Start of DATA EXTRACT

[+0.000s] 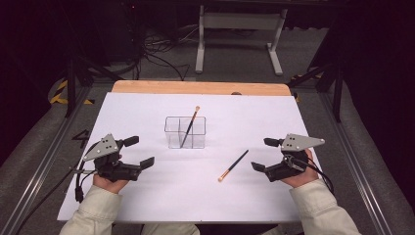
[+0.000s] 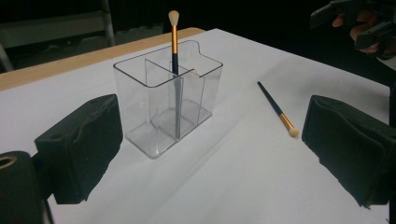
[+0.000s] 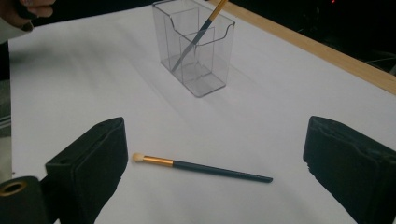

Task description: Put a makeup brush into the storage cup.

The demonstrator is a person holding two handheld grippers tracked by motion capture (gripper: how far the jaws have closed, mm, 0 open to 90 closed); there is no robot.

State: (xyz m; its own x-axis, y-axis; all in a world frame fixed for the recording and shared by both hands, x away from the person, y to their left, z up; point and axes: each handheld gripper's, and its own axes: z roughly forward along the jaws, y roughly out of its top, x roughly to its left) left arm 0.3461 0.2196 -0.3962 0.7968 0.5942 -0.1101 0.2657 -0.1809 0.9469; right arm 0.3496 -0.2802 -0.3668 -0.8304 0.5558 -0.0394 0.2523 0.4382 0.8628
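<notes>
One brush (image 3: 201,169) betw. right tool (image 3: 215,163) pads; other brush (image 1: 190,126) in organizer (image 1: 185,132)

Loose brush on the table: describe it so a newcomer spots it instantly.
On the white table sheet, look right of the clear divided organizer, toward the right tongs. A thin dark-handled brush with a gold ferrule and pale tip lies flat there. Its twin stands tilted inside the organizer; this one lies loose on the sheet.
</notes>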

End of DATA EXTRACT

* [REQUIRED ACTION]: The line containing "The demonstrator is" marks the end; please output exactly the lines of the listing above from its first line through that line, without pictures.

* [SOLUTION TO THIS PROBLEM]:
[+0.000s] 
[+0.000s] 
[+0.000s] 

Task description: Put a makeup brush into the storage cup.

The demonstrator is a person holding two handheld grippers tracked by motion capture (gripper: how far the jaws have closed, mm, 0 open to 90 closed); there is no robot.

There's no more to this exercise.